==== Source data
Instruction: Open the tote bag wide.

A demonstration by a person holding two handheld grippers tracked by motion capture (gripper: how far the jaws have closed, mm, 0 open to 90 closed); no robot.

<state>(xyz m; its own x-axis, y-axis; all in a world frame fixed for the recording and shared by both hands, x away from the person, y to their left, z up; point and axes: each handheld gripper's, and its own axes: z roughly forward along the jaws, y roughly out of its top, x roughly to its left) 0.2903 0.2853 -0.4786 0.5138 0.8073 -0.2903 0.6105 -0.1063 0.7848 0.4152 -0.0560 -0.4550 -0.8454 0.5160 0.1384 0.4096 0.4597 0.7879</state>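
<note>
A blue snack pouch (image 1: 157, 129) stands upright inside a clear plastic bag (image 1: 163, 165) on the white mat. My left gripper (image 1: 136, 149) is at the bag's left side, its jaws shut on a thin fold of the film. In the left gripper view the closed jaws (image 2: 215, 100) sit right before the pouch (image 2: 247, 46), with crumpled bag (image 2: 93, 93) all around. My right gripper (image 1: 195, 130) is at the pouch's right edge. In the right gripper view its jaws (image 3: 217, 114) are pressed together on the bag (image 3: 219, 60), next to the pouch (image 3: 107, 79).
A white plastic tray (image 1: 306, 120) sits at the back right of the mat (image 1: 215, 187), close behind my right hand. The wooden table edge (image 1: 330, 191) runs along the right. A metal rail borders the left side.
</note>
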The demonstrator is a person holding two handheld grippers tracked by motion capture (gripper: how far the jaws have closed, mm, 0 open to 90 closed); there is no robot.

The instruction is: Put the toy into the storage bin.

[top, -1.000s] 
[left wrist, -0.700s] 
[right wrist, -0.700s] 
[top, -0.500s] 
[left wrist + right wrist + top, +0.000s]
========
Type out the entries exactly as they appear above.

### Solution to the exercise:
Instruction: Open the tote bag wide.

A demonstration by a person holding two handheld grippers tracked by motion capture (gripper: how far the jaws have closed, mm, 0 open to 90 closed); no robot.

<state>(xyz m; its own x-axis, y-axis; all in a world frame fixed for the recording and shared by both hands, x away from the person, y to their left, z up; point and axes: each handheld gripper's, and its own axes: z roughly forward along the jaws, y roughly out of its top, x roughly to its left) 0.2903 0.2853 -0.4786 0.5138 0.8073 -0.2903 0.6105 -0.1063 0.7848 0.4152 -0.0560 -0.4550 -0.8454 0.5160 0.1384 0.4096 0.4597 0.7879</state>
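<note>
A blue snack pouch (image 1: 157, 129) stands upright inside a clear plastic bag (image 1: 163, 165) on the white mat. My left gripper (image 1: 136, 149) is at the bag's left side, its jaws shut on a thin fold of the film. In the left gripper view the closed jaws (image 2: 215, 100) sit right before the pouch (image 2: 247, 46), with crumpled bag (image 2: 93, 93) all around. My right gripper (image 1: 195, 130) is at the pouch's right edge. In the right gripper view its jaws (image 3: 217, 114) are pressed together on the bag (image 3: 219, 60), next to the pouch (image 3: 107, 79).
A white plastic tray (image 1: 306, 120) sits at the back right of the mat (image 1: 215, 187), close behind my right hand. The wooden table edge (image 1: 330, 191) runs along the right. A metal rail borders the left side.
</note>
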The demonstrator is a person holding two handheld grippers tracked by motion capture (gripper: how far the jaws have closed, mm, 0 open to 90 closed); there is no robot.

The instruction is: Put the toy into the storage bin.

[top, -1.000s] 
[left wrist, -0.700s] 
[right wrist, -0.700s] 
[top, -0.500s] 
[left wrist + right wrist + top, +0.000s]

With that, the output is complete.